Examine each line of the data. Copy those that contain the string "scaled".

(Records contained in a dataset)
"""
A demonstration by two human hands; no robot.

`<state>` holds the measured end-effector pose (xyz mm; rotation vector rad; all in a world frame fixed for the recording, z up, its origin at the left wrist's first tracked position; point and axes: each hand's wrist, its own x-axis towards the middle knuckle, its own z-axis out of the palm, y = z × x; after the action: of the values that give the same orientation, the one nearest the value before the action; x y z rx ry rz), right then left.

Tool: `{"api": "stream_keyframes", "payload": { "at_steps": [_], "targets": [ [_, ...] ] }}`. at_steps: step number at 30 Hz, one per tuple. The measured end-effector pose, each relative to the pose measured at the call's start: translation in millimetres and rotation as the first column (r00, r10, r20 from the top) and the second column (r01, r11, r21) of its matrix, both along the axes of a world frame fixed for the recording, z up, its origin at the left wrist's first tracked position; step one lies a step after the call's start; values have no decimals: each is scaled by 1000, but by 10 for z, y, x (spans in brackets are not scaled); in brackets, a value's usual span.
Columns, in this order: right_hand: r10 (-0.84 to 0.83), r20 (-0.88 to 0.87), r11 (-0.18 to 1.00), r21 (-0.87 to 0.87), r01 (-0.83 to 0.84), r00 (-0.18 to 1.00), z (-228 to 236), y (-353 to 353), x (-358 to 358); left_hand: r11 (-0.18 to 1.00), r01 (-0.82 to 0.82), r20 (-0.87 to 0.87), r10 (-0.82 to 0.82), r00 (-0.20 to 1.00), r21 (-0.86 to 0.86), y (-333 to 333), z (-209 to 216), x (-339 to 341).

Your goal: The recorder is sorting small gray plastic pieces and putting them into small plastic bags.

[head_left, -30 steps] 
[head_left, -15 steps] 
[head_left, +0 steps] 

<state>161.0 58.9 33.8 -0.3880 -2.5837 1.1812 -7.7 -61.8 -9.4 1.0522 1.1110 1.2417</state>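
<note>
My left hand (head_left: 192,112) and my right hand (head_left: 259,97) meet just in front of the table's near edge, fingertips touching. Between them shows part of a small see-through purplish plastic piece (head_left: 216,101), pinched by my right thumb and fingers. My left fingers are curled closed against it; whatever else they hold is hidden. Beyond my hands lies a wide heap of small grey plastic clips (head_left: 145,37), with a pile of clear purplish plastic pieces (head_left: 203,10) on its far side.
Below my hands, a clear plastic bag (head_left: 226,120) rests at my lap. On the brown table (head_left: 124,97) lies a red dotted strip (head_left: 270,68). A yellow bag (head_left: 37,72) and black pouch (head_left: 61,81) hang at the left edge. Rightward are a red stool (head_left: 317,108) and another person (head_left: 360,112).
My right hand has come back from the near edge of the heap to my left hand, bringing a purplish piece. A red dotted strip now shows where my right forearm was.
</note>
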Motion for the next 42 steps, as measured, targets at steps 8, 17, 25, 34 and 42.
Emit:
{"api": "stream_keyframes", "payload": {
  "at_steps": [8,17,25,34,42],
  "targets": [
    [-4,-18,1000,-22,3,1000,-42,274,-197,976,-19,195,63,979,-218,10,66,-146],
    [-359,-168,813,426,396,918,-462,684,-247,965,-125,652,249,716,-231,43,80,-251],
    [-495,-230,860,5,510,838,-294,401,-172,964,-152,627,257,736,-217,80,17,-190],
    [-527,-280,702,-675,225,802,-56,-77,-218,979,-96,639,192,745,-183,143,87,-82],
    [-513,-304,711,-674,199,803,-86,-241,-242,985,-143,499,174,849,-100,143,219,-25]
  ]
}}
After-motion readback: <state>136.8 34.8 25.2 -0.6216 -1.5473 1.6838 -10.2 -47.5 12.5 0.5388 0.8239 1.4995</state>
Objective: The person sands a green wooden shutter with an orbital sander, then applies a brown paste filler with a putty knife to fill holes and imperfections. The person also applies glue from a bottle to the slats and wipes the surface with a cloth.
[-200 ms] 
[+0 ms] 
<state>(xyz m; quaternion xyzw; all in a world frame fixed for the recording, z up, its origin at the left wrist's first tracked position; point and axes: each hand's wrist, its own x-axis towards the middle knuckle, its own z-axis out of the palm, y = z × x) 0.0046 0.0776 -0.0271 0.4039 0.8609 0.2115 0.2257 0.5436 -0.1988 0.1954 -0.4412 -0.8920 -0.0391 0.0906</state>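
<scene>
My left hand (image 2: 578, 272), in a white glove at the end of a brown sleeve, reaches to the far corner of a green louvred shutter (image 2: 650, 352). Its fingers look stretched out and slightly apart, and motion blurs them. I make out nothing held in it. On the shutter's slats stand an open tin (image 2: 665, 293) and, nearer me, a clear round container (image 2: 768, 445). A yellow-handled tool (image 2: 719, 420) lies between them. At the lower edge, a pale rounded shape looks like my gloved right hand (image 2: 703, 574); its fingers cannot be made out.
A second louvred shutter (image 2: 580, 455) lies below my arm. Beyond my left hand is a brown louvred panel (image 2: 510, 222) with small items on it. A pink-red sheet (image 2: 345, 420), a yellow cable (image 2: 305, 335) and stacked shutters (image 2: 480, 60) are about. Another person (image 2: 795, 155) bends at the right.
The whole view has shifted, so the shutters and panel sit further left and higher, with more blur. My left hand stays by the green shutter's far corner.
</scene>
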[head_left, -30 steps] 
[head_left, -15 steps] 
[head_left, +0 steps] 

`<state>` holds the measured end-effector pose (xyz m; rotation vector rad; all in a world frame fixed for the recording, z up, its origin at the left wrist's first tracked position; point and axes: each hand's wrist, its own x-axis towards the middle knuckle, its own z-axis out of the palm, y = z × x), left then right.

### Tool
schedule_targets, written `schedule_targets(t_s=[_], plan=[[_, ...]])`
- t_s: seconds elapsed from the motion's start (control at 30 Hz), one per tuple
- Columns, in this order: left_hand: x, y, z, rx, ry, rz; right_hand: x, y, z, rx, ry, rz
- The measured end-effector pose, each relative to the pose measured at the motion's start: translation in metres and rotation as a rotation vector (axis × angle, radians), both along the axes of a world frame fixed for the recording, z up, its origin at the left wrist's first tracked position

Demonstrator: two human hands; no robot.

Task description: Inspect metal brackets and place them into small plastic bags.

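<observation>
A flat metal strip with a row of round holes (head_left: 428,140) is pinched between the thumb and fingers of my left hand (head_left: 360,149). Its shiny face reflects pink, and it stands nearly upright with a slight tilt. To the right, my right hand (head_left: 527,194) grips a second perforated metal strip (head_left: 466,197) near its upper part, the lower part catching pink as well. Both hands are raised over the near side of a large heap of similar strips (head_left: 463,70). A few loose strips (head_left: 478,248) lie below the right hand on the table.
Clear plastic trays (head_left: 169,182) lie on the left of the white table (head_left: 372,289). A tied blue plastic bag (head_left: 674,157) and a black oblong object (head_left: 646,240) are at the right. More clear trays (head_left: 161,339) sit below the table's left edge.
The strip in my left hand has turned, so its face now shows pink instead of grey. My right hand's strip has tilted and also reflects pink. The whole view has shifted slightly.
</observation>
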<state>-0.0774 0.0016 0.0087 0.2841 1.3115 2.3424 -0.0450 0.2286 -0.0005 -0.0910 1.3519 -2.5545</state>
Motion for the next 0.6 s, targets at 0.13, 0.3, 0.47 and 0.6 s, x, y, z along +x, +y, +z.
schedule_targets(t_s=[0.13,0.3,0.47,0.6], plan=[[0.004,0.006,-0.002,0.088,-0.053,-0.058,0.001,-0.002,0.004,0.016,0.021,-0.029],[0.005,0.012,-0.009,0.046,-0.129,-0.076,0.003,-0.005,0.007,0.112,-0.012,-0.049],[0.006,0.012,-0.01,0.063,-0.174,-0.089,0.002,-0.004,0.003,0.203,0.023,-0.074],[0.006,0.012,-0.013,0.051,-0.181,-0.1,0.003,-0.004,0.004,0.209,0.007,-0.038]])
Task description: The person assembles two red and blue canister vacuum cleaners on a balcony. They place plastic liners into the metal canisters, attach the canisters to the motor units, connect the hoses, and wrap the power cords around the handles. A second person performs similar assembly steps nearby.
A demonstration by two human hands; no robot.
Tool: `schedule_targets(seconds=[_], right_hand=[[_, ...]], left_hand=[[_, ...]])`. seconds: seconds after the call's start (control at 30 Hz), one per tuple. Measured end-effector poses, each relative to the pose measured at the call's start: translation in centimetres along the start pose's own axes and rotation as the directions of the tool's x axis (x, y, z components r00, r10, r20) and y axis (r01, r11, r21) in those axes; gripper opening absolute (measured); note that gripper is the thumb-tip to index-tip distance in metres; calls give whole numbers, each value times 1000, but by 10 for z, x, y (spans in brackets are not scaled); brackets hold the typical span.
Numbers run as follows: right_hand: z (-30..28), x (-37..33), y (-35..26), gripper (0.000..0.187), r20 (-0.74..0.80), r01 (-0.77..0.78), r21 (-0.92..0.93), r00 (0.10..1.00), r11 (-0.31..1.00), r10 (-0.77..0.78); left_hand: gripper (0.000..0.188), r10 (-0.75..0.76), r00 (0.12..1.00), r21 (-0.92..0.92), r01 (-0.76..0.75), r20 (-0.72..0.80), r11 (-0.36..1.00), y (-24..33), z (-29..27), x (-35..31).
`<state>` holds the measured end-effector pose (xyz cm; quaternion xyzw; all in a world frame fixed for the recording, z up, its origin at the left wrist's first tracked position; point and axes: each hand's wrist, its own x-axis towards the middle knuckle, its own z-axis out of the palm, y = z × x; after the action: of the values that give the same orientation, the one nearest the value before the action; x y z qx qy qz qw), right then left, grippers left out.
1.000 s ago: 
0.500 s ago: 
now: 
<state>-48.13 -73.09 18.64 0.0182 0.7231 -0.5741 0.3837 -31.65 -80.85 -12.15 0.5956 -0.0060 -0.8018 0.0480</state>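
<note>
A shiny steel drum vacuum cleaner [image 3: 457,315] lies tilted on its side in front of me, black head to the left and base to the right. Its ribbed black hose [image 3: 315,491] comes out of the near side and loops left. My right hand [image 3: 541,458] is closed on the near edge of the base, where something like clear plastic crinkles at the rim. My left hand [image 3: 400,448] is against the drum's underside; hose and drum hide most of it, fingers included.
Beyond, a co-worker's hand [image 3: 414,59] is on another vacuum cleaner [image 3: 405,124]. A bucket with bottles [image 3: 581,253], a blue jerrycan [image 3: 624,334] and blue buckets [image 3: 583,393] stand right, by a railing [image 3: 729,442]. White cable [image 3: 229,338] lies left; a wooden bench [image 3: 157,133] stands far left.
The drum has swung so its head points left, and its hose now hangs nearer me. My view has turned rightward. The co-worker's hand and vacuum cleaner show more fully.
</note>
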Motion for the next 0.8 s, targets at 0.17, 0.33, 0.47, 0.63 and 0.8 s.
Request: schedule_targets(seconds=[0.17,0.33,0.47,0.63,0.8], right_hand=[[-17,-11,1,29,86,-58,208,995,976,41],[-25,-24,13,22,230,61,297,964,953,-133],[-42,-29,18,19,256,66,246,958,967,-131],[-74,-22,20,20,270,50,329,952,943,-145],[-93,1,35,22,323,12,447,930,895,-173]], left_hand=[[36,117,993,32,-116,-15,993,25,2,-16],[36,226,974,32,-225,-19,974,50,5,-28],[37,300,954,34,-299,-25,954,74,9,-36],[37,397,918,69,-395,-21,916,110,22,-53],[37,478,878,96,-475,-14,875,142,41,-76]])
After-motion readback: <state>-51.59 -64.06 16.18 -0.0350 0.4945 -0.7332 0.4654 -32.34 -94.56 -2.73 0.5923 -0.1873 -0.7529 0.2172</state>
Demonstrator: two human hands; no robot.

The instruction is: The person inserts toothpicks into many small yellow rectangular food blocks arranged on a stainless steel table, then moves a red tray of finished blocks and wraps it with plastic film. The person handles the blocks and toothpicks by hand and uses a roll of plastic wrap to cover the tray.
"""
### TASK ANSWER
Tool: `{"api": "stream_keyframes", "payload": { "at_steps": [_], "targets": [ [_, ...] ] }}`. at_steps: step number at 30 Hz, one per tuple. The measured end-effector pose, each relative to the pose measured at the call's start: translation in millimetres and rotation as the first column (r00, r10, r20 from the top) and the second column (r01, r11, r21) of its matrix, both along the axes of a world frame fixed for the recording, z up, its origin at the left wrist's first tracked position; step one lies a step after the call's start; values have no decimals: each is scaled by 1000, but by 10 for z, y, x (spans in brackets are not scaled); in brackets, a value's usual span.
Tool: `schedule_targets(seconds=[_], right_hand=[[_, ...]], left_hand=[[_, ...]])`. seconds: seconds after the call's start (control at 30 Hz), one per tuple. Measured end-effector poses, each relative to the pose measured at the call's start: translation in centimetres along the start pose's own axes and rotation as the directions of the tool's x axis (x, y, z components r00, r10, r20) and y axis (r01, r11, r21) in those axes; gripper opening absolute (measured); note that gripper is the thumb-tip to index-tip distance in metres; calls give whole numbers, each value times 1000, but by 10 for z, x, y (spans in brackets are not scaled); brackets hold the typical span.

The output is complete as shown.